Thomas Vásári was born into a noble family, which possessed landholdings around their estate centre Vásári in Bihar County. His parents were Nicholas I, the Vice-voivode of Transylvania from 1319 to 1320, and an unidentified sister of Archbishop Csanád Telegdi. One of his brothers was Nicholas II, an influential prelate and diplomat in the Hungarian royal court. Thomas is first mentioned by contemporary records in 1344, when his elder brother Nicholas, who resided in the papal court then, asked Pope Clement VI to permit him and his brothers, John, Thomas and Beke, to pilgrimage to the Holy Land with the accompaniment of each 10 persons. Vásári also requested the pope to grant the right of indulgence to the parish church in their residence Vásári, dedicated to Martin of Tours. Nicholas applied for a similar request five years later, in March 1349, when asked the pope to authorize the confessor of his brothers, John and Thomas, to provide full forgiveness them on their death bed in the future.

Vásári was a courtly knight at least since 1344. He participated in the Hungarian–Venetian Wars. In summer 1356, Louis I of Hungary invaded Venetian territories without a formal declaration of war. He laid siege to Treviso on 27 July. Louis returned to Buda in the autumn, and commissioned Vásári to continue the siege. His troops defeated the Venetian army in the nearby battlefield, but they did not manage to occupy the castle itself. Because of his failure, Thomas Vásári was replaced as leader of the Hungarian army by Benedict Himfi, who also defeated several armies in the region, but the fortified cities, Treviso and Castelfranco remained in the hands of the Venetians. Vásári was able to retake his position by the end of the year. Simultaneously, Louis I won the war in Dalmatia. After the ratification of the Treaty of Zadar in February 1358, Thomas Vásári returned to Hungary.

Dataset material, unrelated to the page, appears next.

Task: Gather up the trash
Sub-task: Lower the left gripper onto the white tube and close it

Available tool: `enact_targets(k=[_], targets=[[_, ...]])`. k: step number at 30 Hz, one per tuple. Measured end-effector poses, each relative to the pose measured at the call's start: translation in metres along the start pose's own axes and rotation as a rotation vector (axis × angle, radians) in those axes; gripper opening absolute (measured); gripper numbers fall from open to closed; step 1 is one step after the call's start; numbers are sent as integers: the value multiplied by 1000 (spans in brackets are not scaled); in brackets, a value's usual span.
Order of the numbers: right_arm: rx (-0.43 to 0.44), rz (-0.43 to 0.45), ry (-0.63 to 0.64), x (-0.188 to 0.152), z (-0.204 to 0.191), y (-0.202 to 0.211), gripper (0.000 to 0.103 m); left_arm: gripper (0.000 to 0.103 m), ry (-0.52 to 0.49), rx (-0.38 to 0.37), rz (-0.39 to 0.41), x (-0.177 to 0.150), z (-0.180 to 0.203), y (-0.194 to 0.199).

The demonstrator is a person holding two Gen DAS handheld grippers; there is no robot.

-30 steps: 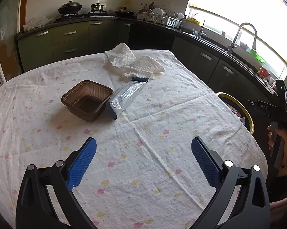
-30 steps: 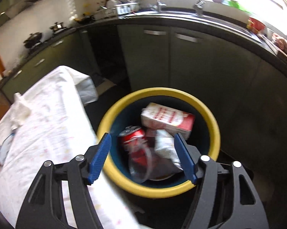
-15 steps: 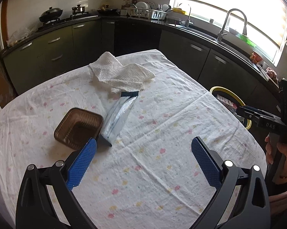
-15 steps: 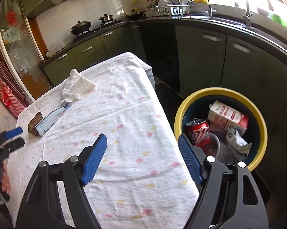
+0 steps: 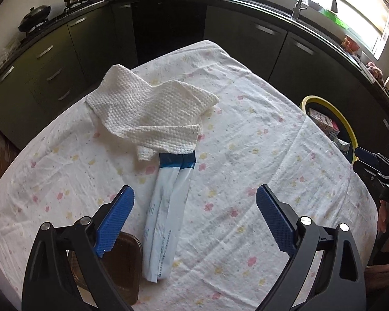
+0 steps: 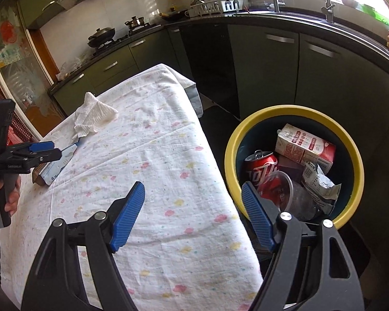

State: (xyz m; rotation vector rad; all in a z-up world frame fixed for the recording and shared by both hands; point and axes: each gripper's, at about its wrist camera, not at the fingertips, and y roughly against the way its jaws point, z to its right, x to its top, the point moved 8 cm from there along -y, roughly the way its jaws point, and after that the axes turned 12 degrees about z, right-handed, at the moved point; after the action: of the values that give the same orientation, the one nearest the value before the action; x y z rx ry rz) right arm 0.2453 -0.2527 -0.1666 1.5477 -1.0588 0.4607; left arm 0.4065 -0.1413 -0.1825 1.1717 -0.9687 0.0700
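Note:
A white and blue wrapper [image 5: 166,207] lies flat on the flowered tablecloth [image 5: 272,142], its far end tucked under a crumpled white paper towel [image 5: 153,111]. My left gripper [image 5: 194,188] hovers over the wrapper with its jaws closing; the wrapper sits between them, nearer the left pad, untouched. A brown plastic tray [image 5: 122,267] rests beneath the left finger. My right gripper [image 6: 193,185] stands open and empty above the table's edge, beside the yellow-rimmed bin [image 6: 293,108]. In the right wrist view, the left gripper [image 6: 43,150] appears above the wrapper [image 6: 57,165].
The bin holds a red can [image 6: 261,168], a carton [image 6: 305,145], a crumpled bag [image 6: 318,184] and a clear cup [image 6: 290,194]. Dark kitchen cabinets [image 6: 267,59] run behind the table and the bin. A hand [image 6: 10,202] grips the left tool's handle.
The left gripper has travelled forward over the table until the wrapper lies between its fingers and the tray beneath them. The right gripper swung from above the bin toward the table.

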Motion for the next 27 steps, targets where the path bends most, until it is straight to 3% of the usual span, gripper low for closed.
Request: enact_targets(k=[7,10,16,19,21,27], targets=[[-3,-16,-10,-3,5,-7,73,78,7,8,-94,-16,-4,-26],[-4,-23,-12,-4,6,-9,73,77,-11,20,-86,-18,0,-26],[5,-32,-6,-6,1,-10,73,64,-12,52,-68,-24,9,-18],[12,-30,-1,-6,-3,-8,73,55,-27,40,-66,-27,19,-15],[16,-26,0,-5,-4,-6,73,43,-30,48,-61,-28,25,-12],[19,-10,-4,-2,-3,3,73,19,10,46,-67,-30,33,-7]])
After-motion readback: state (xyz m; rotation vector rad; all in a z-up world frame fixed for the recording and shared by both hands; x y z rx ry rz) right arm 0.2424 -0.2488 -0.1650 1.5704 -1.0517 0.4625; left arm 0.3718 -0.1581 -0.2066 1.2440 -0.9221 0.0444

Following the extinction of the Felsőlendvai family in 1358, he was granted the castle of Rupoly (or Ropoly) and its surrounding lands (today part of Kaposvár) by Louis I. The castle laid in one of the islands of the swampland along the Kapos river. Thereafter Vásári became a prominent landowner in Somogy County. There Thomas Vásári and his sons built a new castle, which was first mentioned by contemporary sources in 1387. Thereafter the family was called with the surname Rupolújvári (lit. "Rupol's New Castle"). His sons, Stephen and John were involved in the 1403 noble uprising against King Sigismund, who confiscated their castle and lands and divided its accessories and handed over to Martin Szerdahelyi and John Tamási. Thomas Vásári also had an unidentified daughter, who married Francis Bebek, Ban of Macsó.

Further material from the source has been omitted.